**Exercise instructions**
Although the data below contains pictures, output only the lines between those holding "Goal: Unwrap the" and "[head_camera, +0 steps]", inclusive, exactly and without those pictures.

__________

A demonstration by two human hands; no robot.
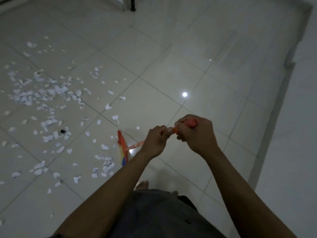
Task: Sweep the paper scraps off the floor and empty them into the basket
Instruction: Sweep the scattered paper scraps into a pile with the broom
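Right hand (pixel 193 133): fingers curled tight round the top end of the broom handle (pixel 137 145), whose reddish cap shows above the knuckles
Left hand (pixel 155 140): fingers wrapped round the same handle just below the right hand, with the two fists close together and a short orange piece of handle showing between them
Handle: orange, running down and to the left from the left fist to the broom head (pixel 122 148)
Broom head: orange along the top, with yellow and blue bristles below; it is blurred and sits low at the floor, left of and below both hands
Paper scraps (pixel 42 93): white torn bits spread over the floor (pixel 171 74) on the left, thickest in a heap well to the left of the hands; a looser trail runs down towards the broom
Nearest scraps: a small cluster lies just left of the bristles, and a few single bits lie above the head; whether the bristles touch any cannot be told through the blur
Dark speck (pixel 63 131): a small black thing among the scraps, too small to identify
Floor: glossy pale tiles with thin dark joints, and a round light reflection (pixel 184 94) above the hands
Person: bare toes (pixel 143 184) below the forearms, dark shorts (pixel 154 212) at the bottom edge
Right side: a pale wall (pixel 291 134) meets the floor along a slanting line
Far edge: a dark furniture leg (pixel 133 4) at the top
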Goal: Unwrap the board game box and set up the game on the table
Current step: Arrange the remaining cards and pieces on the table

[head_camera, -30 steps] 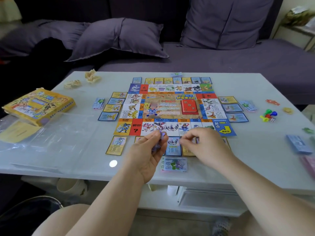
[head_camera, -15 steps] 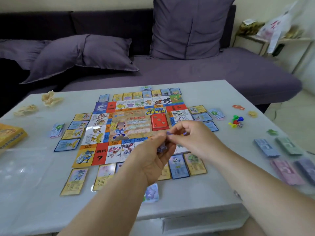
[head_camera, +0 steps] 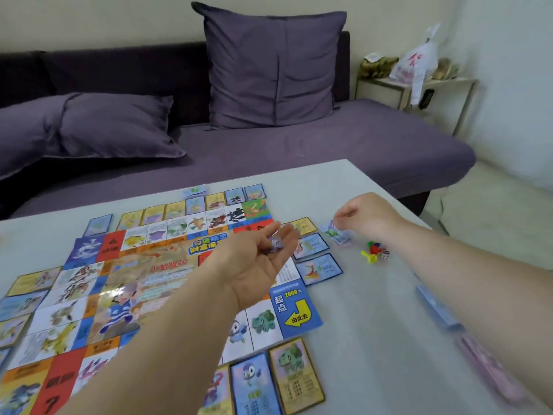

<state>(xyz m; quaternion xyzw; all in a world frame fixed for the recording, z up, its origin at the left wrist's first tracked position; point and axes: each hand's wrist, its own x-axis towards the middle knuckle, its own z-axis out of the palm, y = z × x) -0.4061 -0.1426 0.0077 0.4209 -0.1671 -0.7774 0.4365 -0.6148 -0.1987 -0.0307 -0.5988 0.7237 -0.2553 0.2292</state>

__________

**Response area**
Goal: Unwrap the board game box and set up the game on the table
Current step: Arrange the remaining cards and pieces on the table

[head_camera, -30 steps] 
[head_camera, -15 steps] 
[head_camera, +0 steps] 

This output is now finished.